● **WHAT TO DO**: Search the listing below for the word "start" and return each line that contains it.
• • • •
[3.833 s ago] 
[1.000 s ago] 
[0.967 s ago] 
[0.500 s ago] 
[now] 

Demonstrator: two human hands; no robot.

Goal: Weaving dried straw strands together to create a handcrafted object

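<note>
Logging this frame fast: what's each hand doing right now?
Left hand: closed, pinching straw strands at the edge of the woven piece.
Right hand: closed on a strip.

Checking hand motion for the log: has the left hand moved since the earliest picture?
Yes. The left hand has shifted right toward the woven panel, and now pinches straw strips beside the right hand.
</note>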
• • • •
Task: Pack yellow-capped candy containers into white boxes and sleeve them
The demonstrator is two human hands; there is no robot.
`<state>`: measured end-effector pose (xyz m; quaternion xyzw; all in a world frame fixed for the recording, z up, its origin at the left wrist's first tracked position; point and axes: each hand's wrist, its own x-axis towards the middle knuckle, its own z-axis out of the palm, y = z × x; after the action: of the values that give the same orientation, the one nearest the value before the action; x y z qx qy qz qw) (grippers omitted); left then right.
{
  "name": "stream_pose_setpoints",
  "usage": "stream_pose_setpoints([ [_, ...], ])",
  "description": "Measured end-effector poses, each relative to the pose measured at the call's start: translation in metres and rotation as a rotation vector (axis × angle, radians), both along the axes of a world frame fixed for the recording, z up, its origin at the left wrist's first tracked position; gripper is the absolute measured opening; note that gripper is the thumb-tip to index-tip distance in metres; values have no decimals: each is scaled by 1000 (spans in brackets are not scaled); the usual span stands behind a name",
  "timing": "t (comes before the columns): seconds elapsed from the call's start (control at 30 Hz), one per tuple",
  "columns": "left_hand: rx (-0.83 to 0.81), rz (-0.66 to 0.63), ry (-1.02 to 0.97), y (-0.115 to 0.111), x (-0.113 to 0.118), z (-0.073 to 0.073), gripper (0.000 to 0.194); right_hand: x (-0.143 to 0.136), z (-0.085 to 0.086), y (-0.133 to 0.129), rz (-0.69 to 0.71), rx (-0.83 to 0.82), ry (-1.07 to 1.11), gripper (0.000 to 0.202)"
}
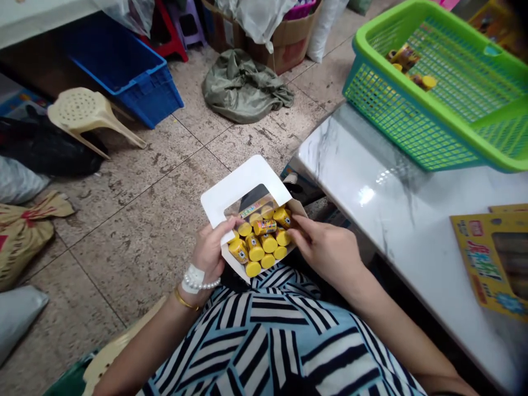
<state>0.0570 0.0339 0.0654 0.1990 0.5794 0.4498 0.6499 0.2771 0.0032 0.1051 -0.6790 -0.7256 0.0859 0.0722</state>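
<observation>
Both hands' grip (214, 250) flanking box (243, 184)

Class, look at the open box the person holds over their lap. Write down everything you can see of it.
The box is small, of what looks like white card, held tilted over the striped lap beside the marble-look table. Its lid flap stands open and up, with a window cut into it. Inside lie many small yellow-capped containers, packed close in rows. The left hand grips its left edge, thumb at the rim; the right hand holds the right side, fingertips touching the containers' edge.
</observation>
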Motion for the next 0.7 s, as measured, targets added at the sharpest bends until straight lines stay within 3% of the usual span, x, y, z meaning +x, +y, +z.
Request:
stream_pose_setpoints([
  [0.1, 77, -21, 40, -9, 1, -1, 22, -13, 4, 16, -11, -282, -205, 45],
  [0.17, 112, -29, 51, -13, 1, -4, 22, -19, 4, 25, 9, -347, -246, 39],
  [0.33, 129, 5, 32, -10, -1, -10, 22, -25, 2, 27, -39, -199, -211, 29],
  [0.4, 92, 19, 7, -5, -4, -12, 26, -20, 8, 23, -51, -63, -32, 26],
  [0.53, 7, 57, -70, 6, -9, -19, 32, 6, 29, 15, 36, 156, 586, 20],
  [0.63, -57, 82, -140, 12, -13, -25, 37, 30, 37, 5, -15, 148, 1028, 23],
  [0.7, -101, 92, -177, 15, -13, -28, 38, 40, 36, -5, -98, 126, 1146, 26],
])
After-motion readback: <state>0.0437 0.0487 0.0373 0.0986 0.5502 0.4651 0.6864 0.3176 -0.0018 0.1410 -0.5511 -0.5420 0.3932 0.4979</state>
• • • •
● **SOLUTION FOR THIS PROBLEM**:
  "description": "Measured end-effector poses, each relative to the pose measured at the call's start: translation in metres and rotation as a rotation vector (axis × angle, radians), both along the axes of a world frame fixed for the recording, z up, its origin at the left wrist's first tracked position; gripper is the absolute measured opening; note that gripper is the thumb-tip to index-tip distance in metres; values have no decimals: each is scaled by 1000 (spans in brackets are not scaled); the usual span stands behind a name",
  "timing": "t (comes before the columns): seconds elapsed from the call's start (control at 30 Hz), one per tuple",

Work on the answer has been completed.